This task calls for every line of the material to be output verbatim.
━━━━━ DATASET SECTION ━━━━━
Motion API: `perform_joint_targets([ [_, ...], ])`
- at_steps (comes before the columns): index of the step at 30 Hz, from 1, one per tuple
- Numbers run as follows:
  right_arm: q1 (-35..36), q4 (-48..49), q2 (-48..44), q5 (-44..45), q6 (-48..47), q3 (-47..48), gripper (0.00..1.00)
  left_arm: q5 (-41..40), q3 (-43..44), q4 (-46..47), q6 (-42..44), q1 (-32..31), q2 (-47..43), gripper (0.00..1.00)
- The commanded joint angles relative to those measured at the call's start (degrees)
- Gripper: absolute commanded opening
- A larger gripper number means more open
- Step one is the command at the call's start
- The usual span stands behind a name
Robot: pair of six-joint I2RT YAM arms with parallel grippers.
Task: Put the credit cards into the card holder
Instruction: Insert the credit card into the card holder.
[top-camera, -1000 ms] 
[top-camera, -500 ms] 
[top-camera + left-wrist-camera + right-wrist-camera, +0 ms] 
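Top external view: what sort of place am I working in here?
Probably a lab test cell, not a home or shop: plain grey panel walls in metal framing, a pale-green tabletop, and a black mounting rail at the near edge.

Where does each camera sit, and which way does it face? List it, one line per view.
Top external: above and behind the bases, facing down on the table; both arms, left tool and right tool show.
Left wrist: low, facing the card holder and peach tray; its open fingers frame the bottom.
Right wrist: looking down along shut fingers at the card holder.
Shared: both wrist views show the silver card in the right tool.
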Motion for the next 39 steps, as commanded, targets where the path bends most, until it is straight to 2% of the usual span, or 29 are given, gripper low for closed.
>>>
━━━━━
_RESPONSE TO THIS TASK_.
Motion API: `perform_joint_targets([ [_, ...], ])`
- at_steps (comes before the columns): index of the step at 30 Hz, from 1, one per tuple
- Numbers run as follows:
  right_arm: q1 (-35..36), q4 (-48..49), q2 (-48..44), q5 (-44..45), q6 (-48..47), q3 (-47..48), gripper (0.00..1.00)
  left_arm: q5 (-41..40), q3 (-43..44), q4 (-46..47), q6 (-42..44), q1 (-32..31), q2 (-47..43), gripper (0.00..1.00)
- The commanded joint angles relative to those measured at the call's start (degrees)
- Gripper: absolute commanded opening
- A larger gripper number means more open
- Step one is the command at the call's start
- The usual span stands behind a name
Robot: pair of six-joint I2RT YAM arms with parallel grippers.
Task: Put the credit cards into the card holder
Instruction: Insert the credit card into the card holder.
[top-camera, -1000 ms] 
[top-camera, -500 ms] 
[top-camera + left-wrist-camera + right-wrist-camera, +0 ms] 
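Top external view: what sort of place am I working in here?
Probably a lab test cell, not a home or shop: plain grey panel walls in metal framing, a pale-green tabletop, and a black mounting rail at the near edge.

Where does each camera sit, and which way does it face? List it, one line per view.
Top external: above and behind the bases, facing down on the table; both arms, left tool and right tool show.
Left wrist: low, facing the card holder and peach tray; its open fingers frame the bottom.
Right wrist: looking down along shut fingers at the card holder.
Shared: both wrist views show the silver card in the right tool.
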Motion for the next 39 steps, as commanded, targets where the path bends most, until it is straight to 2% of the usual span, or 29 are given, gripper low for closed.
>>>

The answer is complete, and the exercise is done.